- PROBLEM REQUIREMENTS:
Go through the records and filter out every line lacking the word "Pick"; copy the lines that remain.

Data records:
◇ ◇ ◇ ◇ ◇ ◇ ◇
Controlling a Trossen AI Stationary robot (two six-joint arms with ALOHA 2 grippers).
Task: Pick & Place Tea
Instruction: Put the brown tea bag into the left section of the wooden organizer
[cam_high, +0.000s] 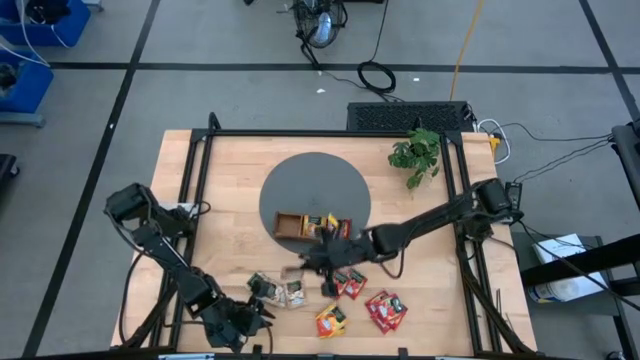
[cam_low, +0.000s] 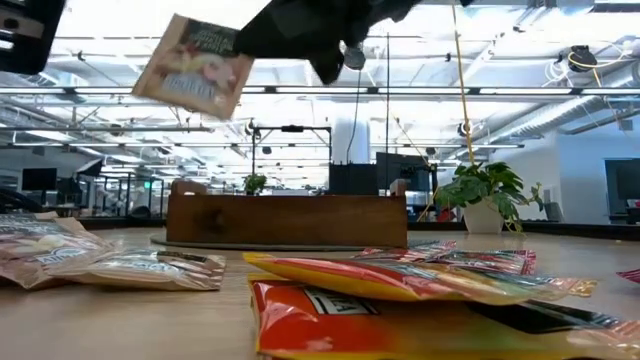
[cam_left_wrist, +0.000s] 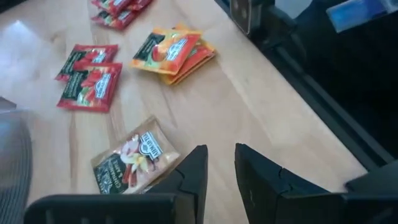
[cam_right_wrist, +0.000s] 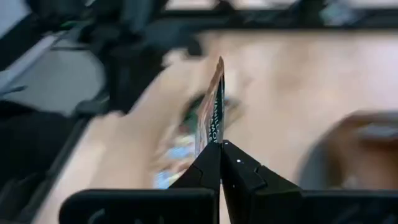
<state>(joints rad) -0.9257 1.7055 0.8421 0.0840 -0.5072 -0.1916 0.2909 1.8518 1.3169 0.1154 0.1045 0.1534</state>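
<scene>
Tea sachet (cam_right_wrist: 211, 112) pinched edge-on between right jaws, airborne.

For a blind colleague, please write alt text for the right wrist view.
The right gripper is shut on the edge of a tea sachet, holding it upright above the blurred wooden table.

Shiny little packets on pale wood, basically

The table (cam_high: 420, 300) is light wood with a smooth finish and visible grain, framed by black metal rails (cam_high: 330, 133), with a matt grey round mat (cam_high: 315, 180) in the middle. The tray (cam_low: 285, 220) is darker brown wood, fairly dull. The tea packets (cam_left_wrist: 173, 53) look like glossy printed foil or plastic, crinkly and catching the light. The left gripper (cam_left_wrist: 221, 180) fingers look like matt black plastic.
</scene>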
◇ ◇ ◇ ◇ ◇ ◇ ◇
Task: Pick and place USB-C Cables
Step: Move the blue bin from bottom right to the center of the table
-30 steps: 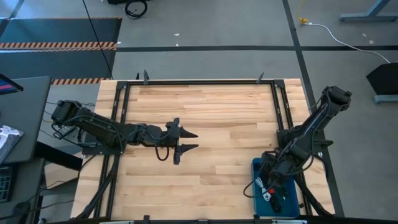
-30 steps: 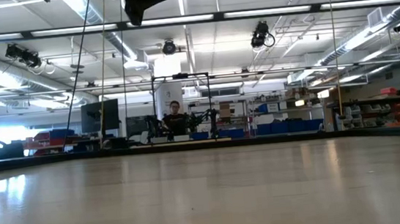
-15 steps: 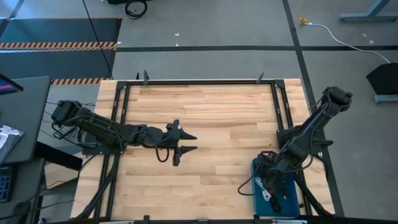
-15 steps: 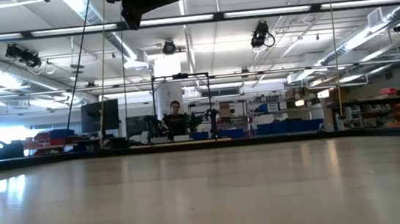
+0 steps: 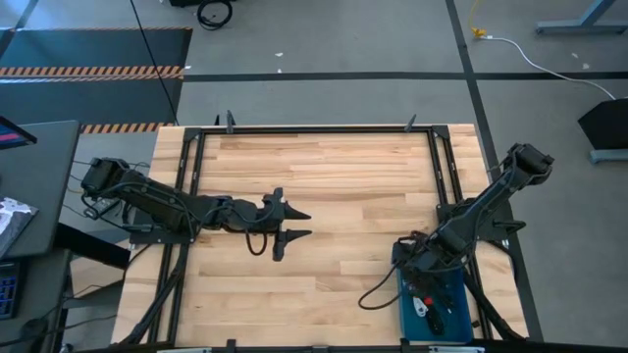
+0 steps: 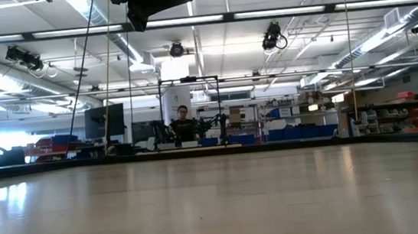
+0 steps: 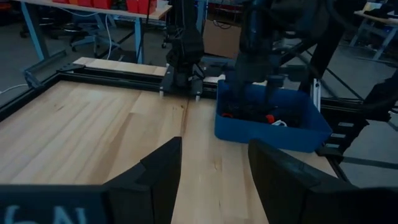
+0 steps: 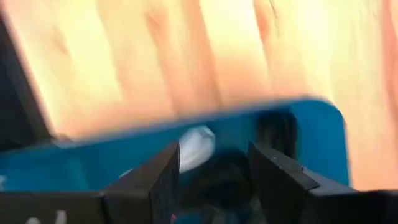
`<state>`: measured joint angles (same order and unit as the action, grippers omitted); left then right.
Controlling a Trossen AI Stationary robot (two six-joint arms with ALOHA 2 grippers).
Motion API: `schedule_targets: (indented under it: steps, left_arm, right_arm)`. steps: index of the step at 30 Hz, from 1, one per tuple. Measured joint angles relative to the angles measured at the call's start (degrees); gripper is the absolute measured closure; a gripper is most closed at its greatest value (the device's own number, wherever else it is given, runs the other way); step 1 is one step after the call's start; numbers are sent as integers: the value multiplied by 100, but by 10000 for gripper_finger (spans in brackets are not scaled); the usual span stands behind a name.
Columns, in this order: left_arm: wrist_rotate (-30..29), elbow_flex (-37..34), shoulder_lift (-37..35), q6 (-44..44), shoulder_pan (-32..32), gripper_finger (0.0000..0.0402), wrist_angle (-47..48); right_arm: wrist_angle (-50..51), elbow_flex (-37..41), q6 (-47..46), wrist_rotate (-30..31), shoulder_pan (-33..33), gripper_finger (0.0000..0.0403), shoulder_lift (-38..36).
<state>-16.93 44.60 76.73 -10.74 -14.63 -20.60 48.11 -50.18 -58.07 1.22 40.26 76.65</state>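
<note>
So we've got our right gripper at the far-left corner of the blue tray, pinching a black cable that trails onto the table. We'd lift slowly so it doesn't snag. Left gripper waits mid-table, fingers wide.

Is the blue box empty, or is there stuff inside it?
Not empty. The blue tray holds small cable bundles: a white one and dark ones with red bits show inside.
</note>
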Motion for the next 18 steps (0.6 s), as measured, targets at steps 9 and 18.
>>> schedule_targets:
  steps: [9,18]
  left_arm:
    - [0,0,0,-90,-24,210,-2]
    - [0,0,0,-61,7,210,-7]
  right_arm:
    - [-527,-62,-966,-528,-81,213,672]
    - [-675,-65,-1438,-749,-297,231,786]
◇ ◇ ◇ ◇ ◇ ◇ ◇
- SOLUTION TO THIS TASK:
Task: Pick & Place Tea
Task: Pick and place USB-C Cables

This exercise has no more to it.